### Task requirements:
Please quote exactly the opening lines of the data, from the first line to the one where "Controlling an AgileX" appears.

### Source material:
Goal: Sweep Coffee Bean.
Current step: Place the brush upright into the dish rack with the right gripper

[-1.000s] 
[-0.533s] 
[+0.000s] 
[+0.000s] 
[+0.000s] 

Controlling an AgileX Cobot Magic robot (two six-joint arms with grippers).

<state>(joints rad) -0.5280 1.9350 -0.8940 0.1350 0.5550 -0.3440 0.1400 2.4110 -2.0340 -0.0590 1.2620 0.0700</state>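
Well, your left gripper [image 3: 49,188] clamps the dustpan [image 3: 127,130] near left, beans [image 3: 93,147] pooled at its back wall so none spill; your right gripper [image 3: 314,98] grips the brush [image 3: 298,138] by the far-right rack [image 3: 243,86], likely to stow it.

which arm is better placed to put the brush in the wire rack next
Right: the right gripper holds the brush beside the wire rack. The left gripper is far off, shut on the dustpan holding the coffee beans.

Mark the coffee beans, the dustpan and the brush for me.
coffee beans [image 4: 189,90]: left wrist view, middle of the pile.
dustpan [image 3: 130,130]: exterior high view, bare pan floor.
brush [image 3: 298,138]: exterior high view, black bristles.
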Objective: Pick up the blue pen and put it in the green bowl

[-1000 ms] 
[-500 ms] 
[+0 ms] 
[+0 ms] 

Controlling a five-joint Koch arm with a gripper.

### Task result:
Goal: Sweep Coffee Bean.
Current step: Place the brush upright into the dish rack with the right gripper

[-1.000s] 
[-0.533s] 
[+0.000s] 
[+0.000s] 
[+0.000s] 

Controlling an AgileX Cobot Magic robot (two six-joint arms with grippers).

The exercise requires no additional content.